### EXERCISE DIRECTIONS
The answer must be the full data, restated word for word, with no pictures in it.

########

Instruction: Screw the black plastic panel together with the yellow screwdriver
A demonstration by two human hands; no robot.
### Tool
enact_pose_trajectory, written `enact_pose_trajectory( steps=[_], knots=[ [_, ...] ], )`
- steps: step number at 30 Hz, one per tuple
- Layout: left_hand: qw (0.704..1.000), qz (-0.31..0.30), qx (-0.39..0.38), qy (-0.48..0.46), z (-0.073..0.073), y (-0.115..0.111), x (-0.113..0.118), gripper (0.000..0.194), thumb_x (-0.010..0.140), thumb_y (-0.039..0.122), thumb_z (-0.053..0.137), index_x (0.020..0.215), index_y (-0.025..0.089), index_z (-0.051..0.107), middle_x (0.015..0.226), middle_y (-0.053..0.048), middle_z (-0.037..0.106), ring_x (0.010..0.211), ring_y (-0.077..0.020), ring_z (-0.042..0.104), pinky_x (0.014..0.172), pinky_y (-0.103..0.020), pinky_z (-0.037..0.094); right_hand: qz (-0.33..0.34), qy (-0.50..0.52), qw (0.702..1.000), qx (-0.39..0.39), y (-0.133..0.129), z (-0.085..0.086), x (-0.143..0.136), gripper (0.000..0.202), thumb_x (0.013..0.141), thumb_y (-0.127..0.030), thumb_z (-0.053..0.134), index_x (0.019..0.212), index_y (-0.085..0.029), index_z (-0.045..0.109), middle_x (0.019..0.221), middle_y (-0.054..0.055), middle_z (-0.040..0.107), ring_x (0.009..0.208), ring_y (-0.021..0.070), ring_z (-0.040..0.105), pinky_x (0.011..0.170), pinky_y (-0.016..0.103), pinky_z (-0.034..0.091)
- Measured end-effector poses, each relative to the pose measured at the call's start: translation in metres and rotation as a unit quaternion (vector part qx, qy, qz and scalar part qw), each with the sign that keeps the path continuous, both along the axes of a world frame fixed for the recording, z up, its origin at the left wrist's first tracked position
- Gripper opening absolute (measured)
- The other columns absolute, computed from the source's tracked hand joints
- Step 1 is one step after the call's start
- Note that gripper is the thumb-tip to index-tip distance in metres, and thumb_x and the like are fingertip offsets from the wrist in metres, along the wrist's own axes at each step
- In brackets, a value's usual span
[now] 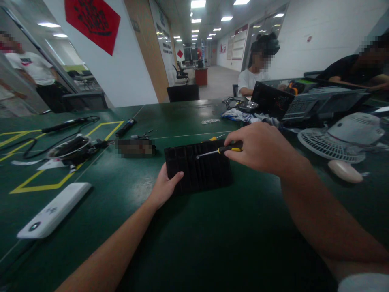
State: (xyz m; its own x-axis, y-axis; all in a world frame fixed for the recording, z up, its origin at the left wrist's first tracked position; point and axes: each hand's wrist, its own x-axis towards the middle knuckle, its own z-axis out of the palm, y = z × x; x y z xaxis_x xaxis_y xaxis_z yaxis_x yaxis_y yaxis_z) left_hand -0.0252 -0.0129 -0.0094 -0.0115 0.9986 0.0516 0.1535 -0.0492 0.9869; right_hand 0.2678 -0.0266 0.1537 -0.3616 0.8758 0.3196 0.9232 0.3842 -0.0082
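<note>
A black plastic tray with raised dividers (209,174) lies tilted at the middle of the green table. My left hand (165,186) grips its left side, thumb on top and fingers hidden beneath. In my right hand (255,148) is a screwdriver with a black and yellow handle (223,150), pinched between thumb and fingers. Its metal shaft points left over the tray, and a small dark piece, perhaps a screw, shows at the tip. Whether the tip touches the tray I cannot tell. Behind the tray, a yellow-handled tool (213,139) is partly hidden.
On the green table (194,239), a white power strip-like case (54,211) lies left, near a round wire-rimmed part with cables (71,148). A white fan head (349,134) and a pale mouse-shaped object (345,170) sit right. Beyond are an open computer case (322,101) and people.
</note>
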Motion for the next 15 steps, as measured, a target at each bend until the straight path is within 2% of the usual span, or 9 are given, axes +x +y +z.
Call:
enact_pose_trajectory(
  steps=[11,15],
  knots=[
    [1.0,-0.002,0.003,0.024,-0.0038,0.0014,-0.0024,0.061,0.087,0.038,0.073,0.142,0.023,0.051,0.141,-0.012,0.069,0.13,-0.0317,0.068,0.113,-0.054,0.055,-0.005,0.0,0.999,-0.045,-0.0022,0.0,0.0002,0.025,0.09,-0.04,0.064,0.096,-0.026,0.084,0.088,0.008,0.079,0.081,0.0277,0.07,0.07,0.037,0.042],
    [1.0,-0.004,-0.003,0.028,-0.0045,0.0021,-0.0041,0.062,0.088,0.039,0.074,0.143,0.023,0.051,0.142,-0.012,0.069,0.13,-0.0316,0.068,0.112,-0.053,0.056,0.025,0.022,0.998,-0.058,-0.0016,-0.0028,0.0033,0.027,0.092,-0.036,0.063,0.11,-0.024,0.079,0.089,0.008,0.078,0.078,0.0254,0.069,0.07,0.036,0.042]
  ],
)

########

### EXERCISE ANSWER
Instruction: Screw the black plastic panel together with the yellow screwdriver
A demonstration by two human hands; no robot.
### Tool
enact_pose_trajectory, written `enact_pose_trajectory( steps=[_], knots=[ [_, ...] ], )`
- steps: step number at 30 Hz, one per tuple
- Layout: left_hand: qw (0.704..1.000), qz (-0.31..0.30), qx (-0.39..0.38), qy (-0.48..0.46), z (-0.073..0.073), y (-0.115..0.111), x (-0.113..0.118), gripper (0.000..0.194), thumb_x (-0.010..0.140), thumb_y (-0.039..0.122), thumb_z (-0.053..0.137), index_x (0.020..0.215), index_y (-0.025..0.089), index_z (-0.051..0.107), middle_x (0.015..0.226), middle_y (-0.053..0.048), middle_z (-0.037..0.106), ring_x (0.010..0.211), ring_y (-0.077..0.020), ring_z (-0.042..0.104), pinky_x (0.014..0.172), pinky_y (-0.103..0.020), pinky_z (-0.037..0.094); right_hand: qz (-0.33..0.34), qy (-0.50..0.52), qw (0.702..1.000), qx (-0.39..0.39), y (-0.133..0.129), z (-0.085..0.086), x (-0.143..0.136), gripper (0.000..0.202), thumb_x (0.013..0.141), thumb_y (-0.127..0.030), thumb_z (-0.053..0.134), index_x (0.019..0.212), index_y (-0.085..0.029), index_z (-0.045..0.109), middle_x (0.019..0.221), middle_y (-0.054..0.055), middle_z (-0.040..0.107), ring_x (0.009..0.208), ring_y (-0.021..0.070), ring_z (-0.040..0.105), pinky_x (0.011..0.170), pinky_y (-0.016..0.103), pinky_z (-0.034..0.091)
- Measured end-effector poses, each relative to the pose measured at the call's start: translation in metres and rotation as a unit quaternion (vector part qx, qy, qz and scalar part qw), each with the sign that keeps the path continuous, both along the axes of a world frame fixed for the recording, z up, its origin at the left wrist's first tracked position
- Gripper opening absolute (measured)
- The other columns absolute, computed from the source's tracked hand joints
- Step 1 is one step after the call's start
- Note that gripper is the thumb-tip to index-tip distance in metres, and thumb_x and the like are fingertip offsets from the wrist in metres, along the wrist's own axes at each step
- In brackets, a value's usual span
[now] 
State: (xyz m; its own x-axis, y-axis; all in a world frame fixed for the recording, z up, its origin at the left wrist's first tracked position; point and axes: each hand's wrist, its own x-axis towards the middle knuckle, its own z-axis out of the palm, y = z × x; x y z xaxis_x xaxis_y xaxis_z yaxis_x yaxis_y yaxis_z) left_hand -0.0252 -0.0129 -0.0094 -0.0115 0.9986 0.0516 0.1535 -0.0492 0.9869; right_hand 0.2678 -0.0266 0.1537 -0.3616 0.8758 0.3196 0.9232 0.3842 -0.0082
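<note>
A black plastic tray with raised dividers (209,174) lies tilted at the middle of the green table. My left hand (165,186) grips its left side, thumb on top and fingers hidden beneath. In my right hand (255,148) is a screwdriver with a black and yellow handle (223,150), pinched between thumb and fingers. Its metal shaft points left over the tray, and a small dark piece, perhaps a screw, shows at the tip. Whether the tip touches the tray I cannot tell. Behind the tray, a yellow-handled tool (213,139) is partly hidden.
On the green table (194,239), a white power strip-like case (54,211) lies left, near a round wire-rimmed part with cables (71,148). A white fan head (349,134) and a pale mouse-shaped object (345,170) sit right. Beyond are an open computer case (322,101) and people.
</note>
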Motion for the next 15 steps, as measured, a target at each bend until the straight path is within 2% of the usual span, or 9 are given, axes +x +y +z.
Call:
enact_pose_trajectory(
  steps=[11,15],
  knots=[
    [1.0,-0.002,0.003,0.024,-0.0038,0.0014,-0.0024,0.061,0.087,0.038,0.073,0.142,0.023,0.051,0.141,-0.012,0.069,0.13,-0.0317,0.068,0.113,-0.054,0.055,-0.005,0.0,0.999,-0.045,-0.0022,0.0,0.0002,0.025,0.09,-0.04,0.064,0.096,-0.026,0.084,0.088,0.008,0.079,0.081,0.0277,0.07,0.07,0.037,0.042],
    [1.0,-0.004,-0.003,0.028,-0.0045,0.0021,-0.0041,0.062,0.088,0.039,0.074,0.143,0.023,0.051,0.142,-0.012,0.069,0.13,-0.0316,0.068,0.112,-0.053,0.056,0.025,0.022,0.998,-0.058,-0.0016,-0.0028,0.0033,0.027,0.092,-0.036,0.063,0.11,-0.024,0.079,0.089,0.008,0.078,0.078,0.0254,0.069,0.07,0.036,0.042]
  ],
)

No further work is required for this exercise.